Un programme titré « Nouveau Regard » s’inspirant du thème de la célébration de la journée du 16Juin « Agenda 2030, pour un développement durable en faveur des enfants en Afrique : accélérons la protection, l’ autonomisation et l’égalité des chances ».

Don de lots de livres de quoi constituer une mini bibliothèque pour les élèves parmi les détenus afin de les garder connectés à l’instruction ; séance de sensibilisation à travers une projection de film éducatif ; partage de repas dans une ambiance conviviale, expositions d’œuvres, défilé de mode, témoignages, partage d’expérience ; tout ceci constitue le menu de ce programme de l’APTV fait avec les enfants pour les enfants, dans le but de les soutenir et leur redonner espoir. « Nous voulons dire aux enfants, qu’être détenu n’est la fin de leur vie, mais que le choix leur appartient de pouvoir faire de leur vie autre chose demain, et que parmi eux il y a des responsables, des cadres de demain » a confié à la rédaction d’Africa rendez-vous, Mimi Bossou Soedjede, directrice de l’association organisatrice de l’événement. Elle a également précisé « Nous voulons que tout le monde prenne conscience, surtout les parents et éducateurs. Les enfants sont coupables certes, mais victimes de la démission des adultes et de tous d’ailleurs ; que chacun fasse sa part ».

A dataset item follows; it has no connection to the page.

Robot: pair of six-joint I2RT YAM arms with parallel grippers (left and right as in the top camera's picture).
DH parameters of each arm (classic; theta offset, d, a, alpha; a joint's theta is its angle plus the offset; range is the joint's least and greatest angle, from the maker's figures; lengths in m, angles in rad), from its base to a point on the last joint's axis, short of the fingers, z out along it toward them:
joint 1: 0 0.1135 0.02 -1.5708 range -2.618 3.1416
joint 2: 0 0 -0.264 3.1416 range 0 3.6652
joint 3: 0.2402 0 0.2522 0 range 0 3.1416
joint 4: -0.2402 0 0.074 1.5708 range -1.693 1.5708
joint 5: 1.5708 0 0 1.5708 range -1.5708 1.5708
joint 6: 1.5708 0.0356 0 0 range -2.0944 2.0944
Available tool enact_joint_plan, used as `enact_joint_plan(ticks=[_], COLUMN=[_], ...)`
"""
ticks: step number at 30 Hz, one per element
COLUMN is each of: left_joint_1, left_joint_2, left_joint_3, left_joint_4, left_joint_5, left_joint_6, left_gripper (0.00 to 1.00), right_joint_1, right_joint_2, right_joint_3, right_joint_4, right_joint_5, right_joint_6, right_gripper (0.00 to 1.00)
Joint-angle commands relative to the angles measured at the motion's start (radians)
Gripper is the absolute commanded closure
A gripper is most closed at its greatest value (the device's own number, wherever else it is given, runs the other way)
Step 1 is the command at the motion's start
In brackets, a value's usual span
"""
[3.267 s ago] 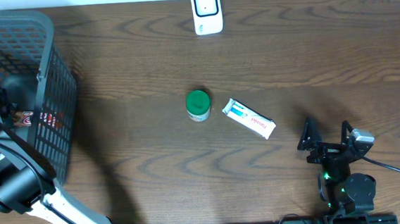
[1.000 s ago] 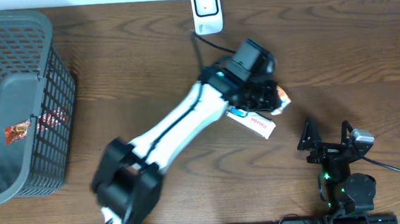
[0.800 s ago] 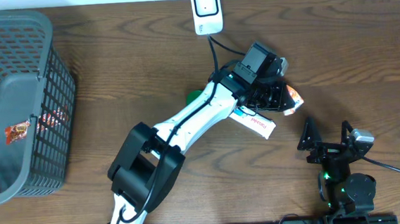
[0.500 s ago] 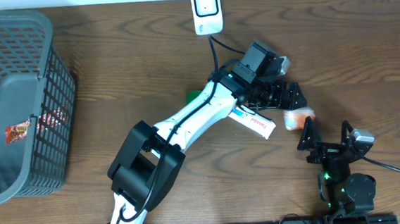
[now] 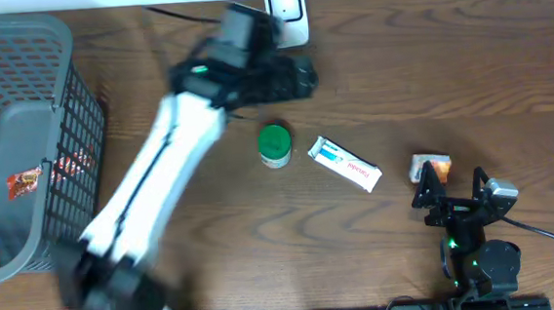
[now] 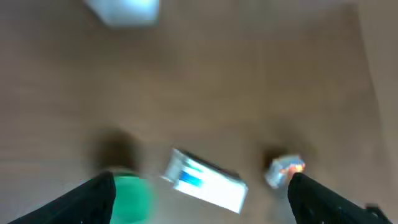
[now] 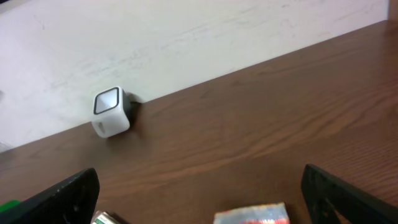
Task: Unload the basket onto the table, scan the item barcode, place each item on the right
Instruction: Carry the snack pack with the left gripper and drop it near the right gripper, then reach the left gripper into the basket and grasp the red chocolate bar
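Overhead view. The wooden table (image 5: 504, 51) carries a white scanner (image 5: 286, 16) at the top centre of the frame. A green-lidded jar (image 5: 274, 143) stands in the middle. A white carton (image 5: 345, 163) with blue and red print lies flat and aslant just to the right of the jar, apart from it. The item to be scanned, a small silver and orange packet (image 5: 430, 167), lies on the table at the lower right, well apart from the scanner. A grey mesh basket (image 5: 67, 82) fills the left edge, with red-printed wrappers (image 5: 27, 180) inside.

The left arm (image 5: 152, 183) appears blurred and runs from the lower left up to the top centre. The left gripper (image 5: 301, 75) lies just below the scanner. The right gripper (image 5: 453, 190) sits at the lower right, and its left fingertip overlaps the packet's lower edge. Whether they touch cannot be told.

Left wrist view (blurred). The two dark fingers (image 6: 93, 196) stand wide apart in the lower corners and hold nothing. The jar, carton and packet lie on the table in a row between them.

Right wrist view. Both fingers (image 7: 62, 196) are spread fully to the lower corners, with nothing gripped. The packet's top edge shows at the bottom centre, and the scanner stands at the upper left against a pale wall (image 7: 186, 31).
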Motion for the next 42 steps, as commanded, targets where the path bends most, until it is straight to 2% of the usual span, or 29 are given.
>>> enact_joint_plan(ticks=[1,3,5,8,14,17,23,24,26,29,31,35,42], left_joint_1=[0.106,0.175,0.328,0.513,0.887,0.978,1.011,1.011,1.011,1.011,1.011,1.011,1.011], left_joint_2=[-0.296,-0.395,-0.504,-0.535,-0.417,-0.309,-0.047,-0.014,0.093,0.184,0.235,0.321,0.425], left_joint_3=[0.058,0.059,0.059,0.059,0.059,0.059,0.059,0.059,0.059,0.059,0.059,0.059,0.057], left_joint_4=[-0.031,-0.025,-0.026,-0.050,-0.176,-0.178,-0.175,-0.183,-0.210,-0.227,-0.232,-0.230,-0.248], left_joint_5=[-0.316,-0.344,-0.404,-0.414,-0.413,-0.362,-0.332,-0.332,-0.335,-0.335,-0.335,-0.335,-0.335], left_joint_6=[0.169,0.182,0.179,0.125,-0.139,-0.160,-0.173,-0.211,-0.413,-0.577,-0.643,-0.696,-0.699], left_gripper=[0.11,0.11,0.11,0.11,0.11,0.11,0.12,0.12,0.12,0.12,0.12,0.12,0.12], right_joint_1=[-0.011,-0.011,-0.011,-0.011,-0.011,-0.011,-0.011,-0.011,-0.011,-0.011,-0.011,-0.011,-0.011], right_joint_2=[-0.005,-0.005,-0.005,-0.005,-0.005,-0.005,-0.005,-0.005,-0.005,-0.005,-0.005,-0.005,-0.005], right_joint_3=[-0.001,-0.001,-0.001,-0.001,-0.001,-0.001,-0.001,-0.001,-0.001,-0.001,-0.001,-0.001,-0.001], right_joint_4=[-0.003,-0.003,-0.003,-0.003,-0.003,-0.003,-0.003,-0.003,-0.003,-0.003,-0.003,-0.003,-0.003], right_joint_5=[0.003,0.003,0.003,0.003,0.003,0.003,0.003,0.003,0.003,0.003,0.003,0.003,0.003], right_joint_6=[-0.012,-0.012,-0.012,-0.012,-0.012,-0.012,-0.012,-0.012,-0.012,-0.012,-0.012,-0.012,-0.012], right_gripper=[0.01,0.01,0.01,0.01,0.01,0.01,0.01,0.01,0.01,0.01,0.01,0.01,0.01])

« Les gouvernants doivent prendre leur responsabilité, et même les parents aussi, car si les enfants sont en situation difficile aujourd’hui, c’est par la faute des parents ». Il poursuit «  lorsqu’on fait des enfants, il faut qu’on soit en mesure de pouvoir les éduquer convenablement et faire en sorte qu’il n’y ait pas d’enfants de rue ni d’enfants en conflit avec la loi », a rappelé Idrissou Akibou, directeur de l’administration pénitentiaire et de la réinsertion.